ACTIVITY: Please work out how many of the lines below include "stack". Only the number should be given.

GIVEN ENTRIES:

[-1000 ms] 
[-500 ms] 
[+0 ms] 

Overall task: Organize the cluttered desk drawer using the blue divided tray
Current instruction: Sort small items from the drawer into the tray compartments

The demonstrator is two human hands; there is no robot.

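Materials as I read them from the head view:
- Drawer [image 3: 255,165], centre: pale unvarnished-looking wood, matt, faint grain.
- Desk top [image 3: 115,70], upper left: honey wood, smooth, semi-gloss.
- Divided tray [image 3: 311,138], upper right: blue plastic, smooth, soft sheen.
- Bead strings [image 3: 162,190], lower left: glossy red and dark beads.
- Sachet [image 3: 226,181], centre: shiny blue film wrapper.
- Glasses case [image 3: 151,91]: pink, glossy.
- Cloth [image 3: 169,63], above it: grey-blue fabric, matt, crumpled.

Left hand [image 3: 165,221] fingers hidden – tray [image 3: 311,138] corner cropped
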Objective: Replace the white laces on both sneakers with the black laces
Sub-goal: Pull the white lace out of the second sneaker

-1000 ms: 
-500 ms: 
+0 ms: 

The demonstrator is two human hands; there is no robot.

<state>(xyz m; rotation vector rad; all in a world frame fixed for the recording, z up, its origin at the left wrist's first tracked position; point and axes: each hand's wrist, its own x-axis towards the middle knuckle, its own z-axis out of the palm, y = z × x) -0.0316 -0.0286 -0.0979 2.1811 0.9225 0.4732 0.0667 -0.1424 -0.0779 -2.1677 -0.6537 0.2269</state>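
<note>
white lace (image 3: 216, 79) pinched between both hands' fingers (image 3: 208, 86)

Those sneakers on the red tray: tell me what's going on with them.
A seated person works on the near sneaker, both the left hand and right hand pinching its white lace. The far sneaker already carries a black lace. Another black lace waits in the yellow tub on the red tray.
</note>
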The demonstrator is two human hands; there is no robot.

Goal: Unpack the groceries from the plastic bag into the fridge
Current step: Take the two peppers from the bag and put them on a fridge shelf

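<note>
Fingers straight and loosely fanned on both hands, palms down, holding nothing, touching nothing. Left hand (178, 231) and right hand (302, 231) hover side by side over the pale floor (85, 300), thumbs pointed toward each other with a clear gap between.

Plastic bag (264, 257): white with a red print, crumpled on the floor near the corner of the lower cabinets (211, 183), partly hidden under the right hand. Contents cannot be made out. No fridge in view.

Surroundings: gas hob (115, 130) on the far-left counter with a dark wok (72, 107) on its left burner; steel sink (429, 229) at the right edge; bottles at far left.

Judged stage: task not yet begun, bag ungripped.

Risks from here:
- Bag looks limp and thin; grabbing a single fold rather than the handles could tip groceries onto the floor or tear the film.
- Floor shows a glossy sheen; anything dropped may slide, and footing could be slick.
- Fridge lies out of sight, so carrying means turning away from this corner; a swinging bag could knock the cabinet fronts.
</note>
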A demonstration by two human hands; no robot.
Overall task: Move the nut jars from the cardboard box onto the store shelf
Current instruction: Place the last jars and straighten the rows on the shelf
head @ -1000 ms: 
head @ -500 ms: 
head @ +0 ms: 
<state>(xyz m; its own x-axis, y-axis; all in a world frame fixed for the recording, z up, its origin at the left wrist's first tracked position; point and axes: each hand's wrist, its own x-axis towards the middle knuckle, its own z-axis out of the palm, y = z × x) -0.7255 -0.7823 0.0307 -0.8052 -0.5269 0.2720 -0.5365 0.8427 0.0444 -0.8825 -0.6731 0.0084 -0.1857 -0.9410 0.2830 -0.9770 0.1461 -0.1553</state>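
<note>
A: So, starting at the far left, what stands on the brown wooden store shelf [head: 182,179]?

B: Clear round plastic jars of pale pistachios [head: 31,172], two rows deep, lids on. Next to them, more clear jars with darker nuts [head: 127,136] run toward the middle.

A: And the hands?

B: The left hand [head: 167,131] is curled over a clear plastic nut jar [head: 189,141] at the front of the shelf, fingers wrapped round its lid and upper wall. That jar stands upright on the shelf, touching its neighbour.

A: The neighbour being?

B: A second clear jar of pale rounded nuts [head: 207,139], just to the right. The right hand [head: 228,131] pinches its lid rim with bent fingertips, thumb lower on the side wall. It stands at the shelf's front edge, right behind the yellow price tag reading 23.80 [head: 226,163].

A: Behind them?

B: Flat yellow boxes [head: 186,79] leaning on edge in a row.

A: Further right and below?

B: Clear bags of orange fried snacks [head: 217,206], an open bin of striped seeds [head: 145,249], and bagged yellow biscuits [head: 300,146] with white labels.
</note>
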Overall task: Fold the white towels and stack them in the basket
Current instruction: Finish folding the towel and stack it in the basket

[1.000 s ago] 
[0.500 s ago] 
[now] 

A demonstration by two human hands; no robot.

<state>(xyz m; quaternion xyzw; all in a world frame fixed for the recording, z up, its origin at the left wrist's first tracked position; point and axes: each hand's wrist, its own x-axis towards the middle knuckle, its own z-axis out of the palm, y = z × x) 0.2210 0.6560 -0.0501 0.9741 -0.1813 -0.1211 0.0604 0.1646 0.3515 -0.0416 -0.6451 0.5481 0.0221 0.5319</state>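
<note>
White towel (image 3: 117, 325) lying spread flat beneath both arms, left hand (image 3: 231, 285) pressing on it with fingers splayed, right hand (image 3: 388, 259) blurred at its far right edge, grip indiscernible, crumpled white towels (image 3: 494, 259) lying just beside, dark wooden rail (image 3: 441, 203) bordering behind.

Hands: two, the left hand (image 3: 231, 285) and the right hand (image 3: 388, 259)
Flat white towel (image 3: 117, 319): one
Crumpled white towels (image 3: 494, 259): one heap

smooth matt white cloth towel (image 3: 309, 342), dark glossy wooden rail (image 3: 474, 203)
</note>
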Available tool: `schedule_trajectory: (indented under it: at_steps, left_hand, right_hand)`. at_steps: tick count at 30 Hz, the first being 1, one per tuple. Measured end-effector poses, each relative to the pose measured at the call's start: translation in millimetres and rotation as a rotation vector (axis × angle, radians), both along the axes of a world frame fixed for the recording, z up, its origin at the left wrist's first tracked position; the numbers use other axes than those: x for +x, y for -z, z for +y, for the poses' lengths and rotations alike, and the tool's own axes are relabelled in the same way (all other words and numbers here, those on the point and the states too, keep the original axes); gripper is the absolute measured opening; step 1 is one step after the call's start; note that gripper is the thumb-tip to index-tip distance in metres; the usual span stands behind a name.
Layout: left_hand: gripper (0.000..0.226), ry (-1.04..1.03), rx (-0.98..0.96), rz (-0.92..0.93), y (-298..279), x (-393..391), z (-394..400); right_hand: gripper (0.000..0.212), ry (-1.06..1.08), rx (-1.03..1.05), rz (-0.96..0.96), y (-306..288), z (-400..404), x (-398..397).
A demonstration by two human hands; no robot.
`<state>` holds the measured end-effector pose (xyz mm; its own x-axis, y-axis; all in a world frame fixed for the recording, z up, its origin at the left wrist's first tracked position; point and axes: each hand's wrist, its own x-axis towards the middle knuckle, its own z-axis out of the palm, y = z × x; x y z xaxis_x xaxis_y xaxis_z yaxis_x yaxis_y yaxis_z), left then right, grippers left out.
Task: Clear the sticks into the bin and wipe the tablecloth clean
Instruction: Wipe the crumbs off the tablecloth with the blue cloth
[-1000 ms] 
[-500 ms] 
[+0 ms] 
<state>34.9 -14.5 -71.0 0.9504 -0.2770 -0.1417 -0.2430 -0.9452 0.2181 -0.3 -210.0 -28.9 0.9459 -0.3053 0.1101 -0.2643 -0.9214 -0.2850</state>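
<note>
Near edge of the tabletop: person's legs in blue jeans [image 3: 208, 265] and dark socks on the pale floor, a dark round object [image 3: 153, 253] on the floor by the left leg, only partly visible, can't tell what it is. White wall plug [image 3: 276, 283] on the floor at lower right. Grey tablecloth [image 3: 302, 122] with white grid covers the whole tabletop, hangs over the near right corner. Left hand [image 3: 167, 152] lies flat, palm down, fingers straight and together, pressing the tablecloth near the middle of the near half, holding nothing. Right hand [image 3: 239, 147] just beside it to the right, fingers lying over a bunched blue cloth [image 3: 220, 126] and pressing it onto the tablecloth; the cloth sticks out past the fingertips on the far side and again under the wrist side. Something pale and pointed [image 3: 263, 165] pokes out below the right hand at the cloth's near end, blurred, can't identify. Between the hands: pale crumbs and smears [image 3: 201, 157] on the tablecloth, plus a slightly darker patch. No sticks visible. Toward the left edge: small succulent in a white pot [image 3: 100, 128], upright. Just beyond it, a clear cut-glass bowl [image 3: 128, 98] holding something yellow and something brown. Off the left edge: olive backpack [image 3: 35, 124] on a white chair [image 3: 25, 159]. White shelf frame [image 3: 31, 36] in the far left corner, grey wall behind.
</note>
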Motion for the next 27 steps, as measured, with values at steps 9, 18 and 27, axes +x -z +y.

EXERCISE RESULT: 2